→ **EXERCISE**
Reproduce only the top of the records, down to and including the line containing "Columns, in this".

Stored dataset items:

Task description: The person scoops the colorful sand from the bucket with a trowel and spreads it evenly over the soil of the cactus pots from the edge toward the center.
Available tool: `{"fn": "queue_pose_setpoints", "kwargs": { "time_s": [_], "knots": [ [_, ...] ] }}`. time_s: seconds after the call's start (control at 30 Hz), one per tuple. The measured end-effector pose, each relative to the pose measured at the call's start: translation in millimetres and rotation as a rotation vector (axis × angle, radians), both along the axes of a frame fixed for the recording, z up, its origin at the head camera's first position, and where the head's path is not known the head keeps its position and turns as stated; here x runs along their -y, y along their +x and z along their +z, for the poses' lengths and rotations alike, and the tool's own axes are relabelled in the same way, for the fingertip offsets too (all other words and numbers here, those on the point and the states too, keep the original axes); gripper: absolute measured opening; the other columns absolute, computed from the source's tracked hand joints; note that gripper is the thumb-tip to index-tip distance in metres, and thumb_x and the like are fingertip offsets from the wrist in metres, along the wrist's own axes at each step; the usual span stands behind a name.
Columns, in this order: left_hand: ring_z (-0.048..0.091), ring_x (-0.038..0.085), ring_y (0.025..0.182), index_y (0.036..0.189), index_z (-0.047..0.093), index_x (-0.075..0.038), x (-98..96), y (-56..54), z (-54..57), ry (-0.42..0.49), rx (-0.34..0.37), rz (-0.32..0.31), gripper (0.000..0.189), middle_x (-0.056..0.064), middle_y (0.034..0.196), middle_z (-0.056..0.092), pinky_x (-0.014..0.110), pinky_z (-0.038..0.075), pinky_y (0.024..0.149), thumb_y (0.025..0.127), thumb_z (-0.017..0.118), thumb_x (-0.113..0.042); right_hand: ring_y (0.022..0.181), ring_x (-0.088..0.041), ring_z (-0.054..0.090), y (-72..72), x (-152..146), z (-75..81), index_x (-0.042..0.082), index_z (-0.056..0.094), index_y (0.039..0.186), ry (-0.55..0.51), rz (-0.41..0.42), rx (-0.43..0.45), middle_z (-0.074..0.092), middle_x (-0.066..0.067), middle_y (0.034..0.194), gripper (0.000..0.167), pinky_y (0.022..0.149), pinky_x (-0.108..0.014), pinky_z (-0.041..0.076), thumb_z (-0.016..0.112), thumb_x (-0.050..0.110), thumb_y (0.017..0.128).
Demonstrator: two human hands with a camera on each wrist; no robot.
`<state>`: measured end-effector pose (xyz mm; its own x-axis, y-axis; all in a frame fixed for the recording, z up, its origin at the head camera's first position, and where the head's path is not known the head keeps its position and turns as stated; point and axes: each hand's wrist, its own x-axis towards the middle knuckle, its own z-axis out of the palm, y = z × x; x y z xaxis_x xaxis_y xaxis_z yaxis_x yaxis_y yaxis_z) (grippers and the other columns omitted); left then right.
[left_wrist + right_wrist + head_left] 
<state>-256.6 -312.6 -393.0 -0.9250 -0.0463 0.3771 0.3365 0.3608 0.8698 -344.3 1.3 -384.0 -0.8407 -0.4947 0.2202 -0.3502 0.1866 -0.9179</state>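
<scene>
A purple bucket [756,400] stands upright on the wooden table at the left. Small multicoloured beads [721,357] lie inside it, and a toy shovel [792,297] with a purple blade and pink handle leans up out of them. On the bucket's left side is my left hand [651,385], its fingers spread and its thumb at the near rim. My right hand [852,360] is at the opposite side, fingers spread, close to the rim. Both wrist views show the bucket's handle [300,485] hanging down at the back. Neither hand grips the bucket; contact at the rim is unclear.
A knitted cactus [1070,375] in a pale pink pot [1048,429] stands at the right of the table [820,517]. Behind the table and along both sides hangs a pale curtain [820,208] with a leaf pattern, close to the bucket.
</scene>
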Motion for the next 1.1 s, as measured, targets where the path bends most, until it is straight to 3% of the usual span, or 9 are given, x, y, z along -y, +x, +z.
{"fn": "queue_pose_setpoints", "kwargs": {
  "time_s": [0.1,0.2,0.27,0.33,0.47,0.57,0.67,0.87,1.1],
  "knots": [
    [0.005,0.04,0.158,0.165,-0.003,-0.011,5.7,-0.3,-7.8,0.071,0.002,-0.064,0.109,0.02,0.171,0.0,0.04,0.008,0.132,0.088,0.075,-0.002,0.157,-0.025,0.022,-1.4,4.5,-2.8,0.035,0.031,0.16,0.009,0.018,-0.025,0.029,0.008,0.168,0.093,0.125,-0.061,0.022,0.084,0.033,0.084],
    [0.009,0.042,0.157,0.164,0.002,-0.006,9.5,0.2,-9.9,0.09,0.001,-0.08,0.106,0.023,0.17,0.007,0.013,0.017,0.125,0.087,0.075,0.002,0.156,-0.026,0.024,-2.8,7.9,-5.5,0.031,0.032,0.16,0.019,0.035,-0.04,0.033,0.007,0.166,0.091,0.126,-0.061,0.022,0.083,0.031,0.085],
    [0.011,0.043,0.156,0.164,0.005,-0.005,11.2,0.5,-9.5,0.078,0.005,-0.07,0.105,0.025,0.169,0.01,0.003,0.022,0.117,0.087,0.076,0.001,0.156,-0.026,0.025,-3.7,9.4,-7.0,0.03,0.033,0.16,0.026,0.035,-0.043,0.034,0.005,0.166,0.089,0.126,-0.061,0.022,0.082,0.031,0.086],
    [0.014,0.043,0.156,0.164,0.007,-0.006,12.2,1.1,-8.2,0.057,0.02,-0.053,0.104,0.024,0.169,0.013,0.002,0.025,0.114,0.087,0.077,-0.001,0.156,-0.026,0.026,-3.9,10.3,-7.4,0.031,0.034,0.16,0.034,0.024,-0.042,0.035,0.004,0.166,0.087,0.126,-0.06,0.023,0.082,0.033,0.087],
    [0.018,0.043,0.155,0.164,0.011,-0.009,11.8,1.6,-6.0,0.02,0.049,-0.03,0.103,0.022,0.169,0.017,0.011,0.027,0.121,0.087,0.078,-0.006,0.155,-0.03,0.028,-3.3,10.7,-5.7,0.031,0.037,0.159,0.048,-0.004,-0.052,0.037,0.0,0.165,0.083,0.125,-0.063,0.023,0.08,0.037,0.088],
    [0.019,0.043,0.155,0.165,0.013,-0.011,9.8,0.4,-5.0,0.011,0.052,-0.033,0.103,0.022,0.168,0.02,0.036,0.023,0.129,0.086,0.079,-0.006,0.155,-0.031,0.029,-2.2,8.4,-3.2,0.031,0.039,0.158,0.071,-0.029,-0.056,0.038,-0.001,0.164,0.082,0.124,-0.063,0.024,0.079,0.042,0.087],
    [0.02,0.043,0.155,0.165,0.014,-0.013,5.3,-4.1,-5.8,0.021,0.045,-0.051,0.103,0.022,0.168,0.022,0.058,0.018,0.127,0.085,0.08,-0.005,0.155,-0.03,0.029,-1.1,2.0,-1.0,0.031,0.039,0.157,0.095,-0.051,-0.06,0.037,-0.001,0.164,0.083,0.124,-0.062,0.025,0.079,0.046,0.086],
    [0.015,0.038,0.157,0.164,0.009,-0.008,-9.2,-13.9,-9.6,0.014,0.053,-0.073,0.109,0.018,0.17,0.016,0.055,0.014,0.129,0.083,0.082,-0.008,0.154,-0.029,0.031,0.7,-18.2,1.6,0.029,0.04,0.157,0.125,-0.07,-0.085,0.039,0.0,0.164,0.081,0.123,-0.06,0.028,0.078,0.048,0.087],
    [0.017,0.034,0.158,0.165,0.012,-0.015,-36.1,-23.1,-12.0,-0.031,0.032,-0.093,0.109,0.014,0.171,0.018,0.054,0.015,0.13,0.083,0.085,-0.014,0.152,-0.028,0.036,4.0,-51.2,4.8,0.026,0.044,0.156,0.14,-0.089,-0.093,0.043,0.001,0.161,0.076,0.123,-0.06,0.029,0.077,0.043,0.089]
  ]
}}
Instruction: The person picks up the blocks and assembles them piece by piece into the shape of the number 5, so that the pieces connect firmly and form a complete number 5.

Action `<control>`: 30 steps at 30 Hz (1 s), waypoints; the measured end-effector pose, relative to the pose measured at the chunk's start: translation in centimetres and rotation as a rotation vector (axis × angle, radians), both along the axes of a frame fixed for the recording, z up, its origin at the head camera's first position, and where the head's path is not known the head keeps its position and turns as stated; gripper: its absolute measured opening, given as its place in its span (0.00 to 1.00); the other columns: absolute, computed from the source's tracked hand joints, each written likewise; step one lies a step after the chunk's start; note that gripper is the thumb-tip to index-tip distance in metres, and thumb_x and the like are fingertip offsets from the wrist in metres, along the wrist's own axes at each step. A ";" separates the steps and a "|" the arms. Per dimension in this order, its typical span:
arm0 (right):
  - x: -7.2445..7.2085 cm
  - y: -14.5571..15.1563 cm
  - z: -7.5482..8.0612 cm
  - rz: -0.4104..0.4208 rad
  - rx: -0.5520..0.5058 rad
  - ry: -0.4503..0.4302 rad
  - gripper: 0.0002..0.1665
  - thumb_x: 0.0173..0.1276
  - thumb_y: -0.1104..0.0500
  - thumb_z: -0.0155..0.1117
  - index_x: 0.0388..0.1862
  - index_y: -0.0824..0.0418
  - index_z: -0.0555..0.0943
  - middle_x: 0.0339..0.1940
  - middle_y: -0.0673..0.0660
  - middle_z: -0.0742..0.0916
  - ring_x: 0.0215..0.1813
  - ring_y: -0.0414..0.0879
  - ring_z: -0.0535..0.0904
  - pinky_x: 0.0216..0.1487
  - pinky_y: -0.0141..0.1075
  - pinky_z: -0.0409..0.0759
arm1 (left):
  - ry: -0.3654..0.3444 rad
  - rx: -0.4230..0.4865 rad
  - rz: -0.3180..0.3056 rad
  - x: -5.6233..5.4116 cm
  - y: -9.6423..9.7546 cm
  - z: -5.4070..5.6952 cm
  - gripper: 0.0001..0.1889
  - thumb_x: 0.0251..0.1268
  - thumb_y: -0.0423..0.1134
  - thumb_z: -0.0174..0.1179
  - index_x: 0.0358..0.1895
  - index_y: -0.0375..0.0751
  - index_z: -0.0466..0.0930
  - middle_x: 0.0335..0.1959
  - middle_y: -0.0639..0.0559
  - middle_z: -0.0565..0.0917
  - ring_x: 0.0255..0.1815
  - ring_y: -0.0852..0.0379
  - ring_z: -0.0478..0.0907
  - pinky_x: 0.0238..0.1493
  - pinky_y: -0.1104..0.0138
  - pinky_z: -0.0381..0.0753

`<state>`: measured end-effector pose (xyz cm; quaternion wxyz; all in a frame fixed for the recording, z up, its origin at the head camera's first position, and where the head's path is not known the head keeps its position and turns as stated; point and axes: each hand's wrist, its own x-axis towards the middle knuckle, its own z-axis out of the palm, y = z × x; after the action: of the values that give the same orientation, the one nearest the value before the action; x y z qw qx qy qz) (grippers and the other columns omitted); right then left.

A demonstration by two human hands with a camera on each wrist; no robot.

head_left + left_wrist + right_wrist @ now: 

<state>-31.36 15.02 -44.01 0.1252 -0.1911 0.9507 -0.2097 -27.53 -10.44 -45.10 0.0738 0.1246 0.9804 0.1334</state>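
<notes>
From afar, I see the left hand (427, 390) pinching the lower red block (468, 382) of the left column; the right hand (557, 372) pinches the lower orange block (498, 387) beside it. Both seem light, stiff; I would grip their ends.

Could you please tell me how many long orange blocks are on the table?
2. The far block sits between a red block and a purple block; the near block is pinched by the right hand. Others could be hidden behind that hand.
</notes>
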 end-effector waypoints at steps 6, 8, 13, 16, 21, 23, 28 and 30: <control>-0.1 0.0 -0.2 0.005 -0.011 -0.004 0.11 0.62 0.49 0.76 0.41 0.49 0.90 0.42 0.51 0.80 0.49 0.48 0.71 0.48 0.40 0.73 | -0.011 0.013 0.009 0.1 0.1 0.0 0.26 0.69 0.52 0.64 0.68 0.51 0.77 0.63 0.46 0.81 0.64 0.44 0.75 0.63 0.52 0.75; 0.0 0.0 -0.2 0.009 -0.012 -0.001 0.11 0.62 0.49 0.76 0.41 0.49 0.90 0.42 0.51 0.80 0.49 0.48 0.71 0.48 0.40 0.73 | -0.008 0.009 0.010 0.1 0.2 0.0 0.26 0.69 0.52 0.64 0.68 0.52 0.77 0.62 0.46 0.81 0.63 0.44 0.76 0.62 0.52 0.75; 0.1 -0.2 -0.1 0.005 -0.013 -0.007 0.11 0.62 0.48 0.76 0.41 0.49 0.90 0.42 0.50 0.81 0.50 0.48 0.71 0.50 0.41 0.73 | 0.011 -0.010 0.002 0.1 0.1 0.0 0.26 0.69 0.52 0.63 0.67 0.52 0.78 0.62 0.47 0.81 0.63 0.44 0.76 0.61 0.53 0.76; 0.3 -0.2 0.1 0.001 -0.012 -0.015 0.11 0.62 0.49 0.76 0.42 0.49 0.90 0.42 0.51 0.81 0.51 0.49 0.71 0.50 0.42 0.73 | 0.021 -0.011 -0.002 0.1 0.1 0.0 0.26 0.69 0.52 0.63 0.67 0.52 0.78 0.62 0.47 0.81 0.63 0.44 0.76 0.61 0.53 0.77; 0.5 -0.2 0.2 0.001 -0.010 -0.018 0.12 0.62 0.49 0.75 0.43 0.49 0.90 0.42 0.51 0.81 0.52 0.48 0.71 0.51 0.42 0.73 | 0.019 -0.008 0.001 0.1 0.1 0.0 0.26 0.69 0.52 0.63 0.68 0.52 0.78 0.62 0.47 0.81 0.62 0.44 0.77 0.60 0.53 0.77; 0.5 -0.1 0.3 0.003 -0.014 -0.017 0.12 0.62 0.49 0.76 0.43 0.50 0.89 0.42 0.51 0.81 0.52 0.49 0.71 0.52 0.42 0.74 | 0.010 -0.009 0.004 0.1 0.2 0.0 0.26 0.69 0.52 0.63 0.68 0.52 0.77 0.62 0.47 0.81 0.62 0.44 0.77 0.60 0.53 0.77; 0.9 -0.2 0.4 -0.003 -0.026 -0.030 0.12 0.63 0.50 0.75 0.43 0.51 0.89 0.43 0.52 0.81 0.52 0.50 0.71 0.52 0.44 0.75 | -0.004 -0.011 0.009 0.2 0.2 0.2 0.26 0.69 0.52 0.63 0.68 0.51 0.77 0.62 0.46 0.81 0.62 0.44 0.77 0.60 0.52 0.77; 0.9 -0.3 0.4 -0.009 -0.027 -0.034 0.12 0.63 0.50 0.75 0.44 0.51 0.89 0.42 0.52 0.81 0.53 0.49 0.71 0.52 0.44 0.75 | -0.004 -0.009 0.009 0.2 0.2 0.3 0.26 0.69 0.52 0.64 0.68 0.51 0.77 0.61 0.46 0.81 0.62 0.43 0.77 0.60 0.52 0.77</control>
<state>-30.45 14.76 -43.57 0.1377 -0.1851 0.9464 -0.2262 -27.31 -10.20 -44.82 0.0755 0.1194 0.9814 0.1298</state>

→ **WRITTEN SOLUTION**
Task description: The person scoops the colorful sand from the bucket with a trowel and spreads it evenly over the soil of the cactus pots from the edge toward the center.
Available tool: `{"fn": "queue_pose_setpoints", "kwargs": { "time_s": [_], "knots": [ [_, ...] ] }}`. time_s: seconds after the call's start (control at 30 Hz), one per tuple. The measured end-effector pose, each relative to the pose measured at the call's start: translation in millimetres and rotation as a rotation vector (axis × angle, radians), both along the axes of a frame fixed for the recording, z up, its origin at the head camera's first position, and where the head's path is not known the head keeps its position and turns as stated; here x runs along their -y, y along their +x and z along their +z, for the poses' lengths and rotations alike, and the tool's own axes are relabelled in the same way, for the fingertip offsets too (all other words and numbers here, those on the point and the states too, keep the original axes); gripper: absolute measured opening; the other columns absolute, computed from the source's tracked hand joints; note that gripper is the thumb-tip to index-tip distance in metres, and thumb_x and the like are fingertip offsets from the wrist in metres, along the wrist's own axes at each step; the usual span stands behind a name.
Columns, in this order: left_hand: ring_z (-0.048..0.091), ring_x (-0.038..0.085), ring_y (0.025..0.182), index_y (0.036..0.189), index_z (-0.047..0.093), index_x (-0.075..0.038), x (-98..96), y (-56..54), z (-54..57), ry (-0.42..0.49), rx (-0.34..0.37), rz (-0.32..0.31), gripper (0.000..0.189), middle_x (-0.056..0.064), middle_y (0.034..0.196), middle_z (-0.056..0.092), pinky_x (-0.014..0.110), pinky_z (-0.038..0.075), pinky_y (0.024..0.149), thumb_y (0.025..0.127), thumb_z (-0.017..0.118), thumb_x (-0.113..0.042); right_hand: ring_y (0.022..0.181), ring_x (-0.088..0.041), ring_z (-0.054..0.090), y (-72..72), x (-152..146), z (-75..81), index_x (-0.042..0.082), index_z (-0.056..0.094), index_y (0.039..0.186), ry (-0.55..0.51), rz (-0.41..0.42), rx (-0.43..0.45), middle_z (-0.074..0.092), middle_x (-0.066..0.067), middle_y (0.034..0.194), gripper (0.000..0.167), pinky_y (0.022..0.149), pinky_x (-0.108..0.014), pinky_z (-0.041..0.076), thumb_z (-0.016..0.112), thumb_x (-0.050..0.110), thumb_y (0.017..0.128).

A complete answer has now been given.